Tragisch ist gewiss, dass Julia nach Einnahme eines Getränks für zwei Stunden tot, also scheintot ist, in der Familiengruft auf die Rückkehr ihren geliebten, nach Mantua verbannten Romeo wartet und mit höhlenähnlichen Lauten Lebenszeichen aussendet, die aber Romeo nicht mehr aufzunehmen fähig ist. Er hat sich in Unkenntnis des von Pater Lorenzo, einem übrigens sehr gottesfürchtigen den menschlichen Gelüsten nicht verschlossenen Kirchenvertreter, eingeleiteten Vorhabens dem Tode hingegeben und verscheidet exakt auf jenem, eher wackeligen Bett, auf dem Monate zuvor noch innigst geliebt worden war. Der Graf von Verona hatte Romeo nach Mantua verbannt, weil er zuvor, so freventlich gemordet und immense Zwietracht säend, agiert hatte.
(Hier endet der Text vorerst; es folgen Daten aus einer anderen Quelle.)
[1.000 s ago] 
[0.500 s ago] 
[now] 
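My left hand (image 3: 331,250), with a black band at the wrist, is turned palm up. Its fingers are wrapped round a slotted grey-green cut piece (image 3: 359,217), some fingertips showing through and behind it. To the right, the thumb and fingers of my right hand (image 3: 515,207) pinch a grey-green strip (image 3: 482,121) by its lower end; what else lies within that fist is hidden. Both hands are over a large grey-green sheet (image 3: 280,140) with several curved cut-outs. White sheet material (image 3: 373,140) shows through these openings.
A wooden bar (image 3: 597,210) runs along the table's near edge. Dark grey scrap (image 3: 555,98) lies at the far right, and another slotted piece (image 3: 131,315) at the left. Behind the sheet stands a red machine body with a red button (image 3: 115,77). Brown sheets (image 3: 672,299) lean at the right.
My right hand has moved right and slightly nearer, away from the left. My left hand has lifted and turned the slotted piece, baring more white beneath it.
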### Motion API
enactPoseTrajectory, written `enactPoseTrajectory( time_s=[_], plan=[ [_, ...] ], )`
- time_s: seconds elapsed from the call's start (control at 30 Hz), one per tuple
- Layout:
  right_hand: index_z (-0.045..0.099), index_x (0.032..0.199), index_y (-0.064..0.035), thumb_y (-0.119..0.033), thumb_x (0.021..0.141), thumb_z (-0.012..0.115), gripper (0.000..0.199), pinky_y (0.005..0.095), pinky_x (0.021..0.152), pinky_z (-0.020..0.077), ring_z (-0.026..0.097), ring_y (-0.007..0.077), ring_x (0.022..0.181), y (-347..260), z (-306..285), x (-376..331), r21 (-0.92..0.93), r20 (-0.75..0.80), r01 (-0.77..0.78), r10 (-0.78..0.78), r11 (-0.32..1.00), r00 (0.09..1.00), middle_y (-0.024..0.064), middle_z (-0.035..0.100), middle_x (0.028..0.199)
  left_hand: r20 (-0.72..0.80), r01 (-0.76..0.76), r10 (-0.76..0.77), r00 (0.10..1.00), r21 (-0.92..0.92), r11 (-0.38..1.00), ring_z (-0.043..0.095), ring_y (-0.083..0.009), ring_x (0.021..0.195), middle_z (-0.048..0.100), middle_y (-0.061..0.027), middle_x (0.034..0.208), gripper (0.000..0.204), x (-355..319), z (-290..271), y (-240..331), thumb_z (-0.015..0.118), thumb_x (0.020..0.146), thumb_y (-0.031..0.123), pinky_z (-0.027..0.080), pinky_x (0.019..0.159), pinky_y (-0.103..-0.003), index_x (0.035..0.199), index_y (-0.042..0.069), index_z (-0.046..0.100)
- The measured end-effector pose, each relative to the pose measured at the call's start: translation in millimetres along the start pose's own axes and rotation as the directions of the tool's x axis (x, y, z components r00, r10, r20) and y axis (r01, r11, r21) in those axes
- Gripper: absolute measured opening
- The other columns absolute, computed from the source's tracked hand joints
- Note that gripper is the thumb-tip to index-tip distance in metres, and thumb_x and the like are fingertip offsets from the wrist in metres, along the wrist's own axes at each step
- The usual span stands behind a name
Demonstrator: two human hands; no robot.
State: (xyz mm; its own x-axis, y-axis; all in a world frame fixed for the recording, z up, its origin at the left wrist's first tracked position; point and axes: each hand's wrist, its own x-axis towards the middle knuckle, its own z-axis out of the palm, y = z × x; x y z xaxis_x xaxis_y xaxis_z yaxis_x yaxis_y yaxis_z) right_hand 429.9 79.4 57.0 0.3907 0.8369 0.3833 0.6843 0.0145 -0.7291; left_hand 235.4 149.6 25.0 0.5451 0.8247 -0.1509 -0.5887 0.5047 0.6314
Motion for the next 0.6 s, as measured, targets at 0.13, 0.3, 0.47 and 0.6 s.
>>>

Und man muss Lafrenz schon als Pater, feurigen Liebhaber, Wächter am Eingang zum herrschaftlichen Garten, Velokurier, Amme, Julia, Graf und anderswen erlebt haben, um alles – grosse Aufnahmebereitschaft, Liebesleben-Logik, Kenntnisse der einfachsten Fechtkünste, Tratschphilosophie, mittelalterliches Strafrecht vorausgesetzt – mehr oder weniger lückenlos aufnehmen zu können. Zudem muss beim Hinschauenden solide Übersicht vorhanden sein, um Lafrenz und dessen virtuosem Einsetzen der Bühnenelemente und der knappen Requisiten folgen zu können. Denn damit versteht man, was zur jeweiligen Szene im gesamten, ach so tragisch – stürmischen Geschehen reinpasst. Man spitze die Ohren, wenn Lafrenz Originaltexte deklamiert und man freue sich, wenn er mit zeitgenössischen, zuweilen derb-deftigen Kraftausdrücken um sich wirft, sich hinkniet und innigst betet, die Beichte der Julia entgegennimmt, als atemlose Amme auftaucht, oder …

Diese Reichhaltigkeit ist einer übervollen, köstlichen Tafel gleichzusetzen


Lafrenz setzt keine billigen Gags oder volkswirksame Derbheiten ein, dazu ist er viel zu intelligent. Er ist ein versierter, zuweilen leicht schräger Tausendsassa, der sein Metier in beneidenswerter, ihm eigenen Ganzheit beherrscht und ausspielt – wortreich, wie er sich in der gleichnamigen glarnerischen Buchhandlung ausdrückte und den Geschäftsinhabern – dies eine verdiente, schöne Geste – für den Mut und das kulturelle Engagement nachhaltig dankte.